ESTRATÉGIAS DE UMA BATALHA
Nesta imagem acima podemos ver um esboço da aproximação e do desembarque das tropas portuguesas em Ceuta. O primeiro plano foi decidido pelos conselheiros, mas este foi recusado por D. João I. Estes aconselharam o monarca a desembarcar a Oeste da Cidade, assim podiam impedir a ajuda inimiga vinda do Continente e fechar o cerco. No ponto seguinte o rei simulou o desembarque das frotas no extremo Oeste de Ceuta. Mas na realidade o Infante D. Henrique desembarcou pela direita de Ceuta e conquista a praia de Santo Amaro.
D. João I não comandou diretamente esta batalha, depois de chegarem à porta de Almina, D. Henrique acaba por seguir o conselho de D. Duarte e entra na cidade sem esperar a chegada dos reforços de D. João I. Já a meio do dia, duas colunas comandadas pelo Conde de Barcelos e por Martim Afonso de Melo avançam por terra, vencendo os mouros que atacavam em contra-ataques.

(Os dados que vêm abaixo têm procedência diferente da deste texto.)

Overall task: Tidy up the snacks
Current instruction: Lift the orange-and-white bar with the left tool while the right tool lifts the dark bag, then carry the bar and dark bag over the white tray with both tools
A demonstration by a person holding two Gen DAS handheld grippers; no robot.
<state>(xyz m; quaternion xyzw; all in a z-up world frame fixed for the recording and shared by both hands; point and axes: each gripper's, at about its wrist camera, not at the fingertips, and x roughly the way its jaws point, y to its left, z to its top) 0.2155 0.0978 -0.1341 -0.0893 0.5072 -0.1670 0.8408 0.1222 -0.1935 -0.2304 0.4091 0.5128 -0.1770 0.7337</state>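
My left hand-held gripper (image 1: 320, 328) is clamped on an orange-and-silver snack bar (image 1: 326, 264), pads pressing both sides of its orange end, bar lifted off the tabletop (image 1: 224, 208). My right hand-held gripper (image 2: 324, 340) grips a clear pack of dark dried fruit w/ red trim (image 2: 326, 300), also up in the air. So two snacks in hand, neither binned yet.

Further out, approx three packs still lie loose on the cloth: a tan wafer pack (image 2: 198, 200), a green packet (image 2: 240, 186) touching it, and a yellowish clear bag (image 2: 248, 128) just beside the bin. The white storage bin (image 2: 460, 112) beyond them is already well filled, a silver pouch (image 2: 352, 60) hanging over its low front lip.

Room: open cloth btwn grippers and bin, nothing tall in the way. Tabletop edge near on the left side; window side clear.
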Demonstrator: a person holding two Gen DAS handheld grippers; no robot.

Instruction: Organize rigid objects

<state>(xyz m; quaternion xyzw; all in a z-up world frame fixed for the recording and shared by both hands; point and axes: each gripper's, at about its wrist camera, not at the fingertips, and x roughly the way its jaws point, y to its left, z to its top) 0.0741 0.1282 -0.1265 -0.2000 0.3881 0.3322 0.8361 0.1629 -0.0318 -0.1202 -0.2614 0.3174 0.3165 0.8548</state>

No final da batalha, a alcáçova foi tomada pelos portugueses. Através da Crónica da tomada de Ceuta, podemos ver que a cidade foi tomada sem tecnologia de cerco, sem máquinas de aproximação, nem máquinas de assalto. Esta batalha foi travada essencialmente através de combate corpo-a-corpo, como já foi referido.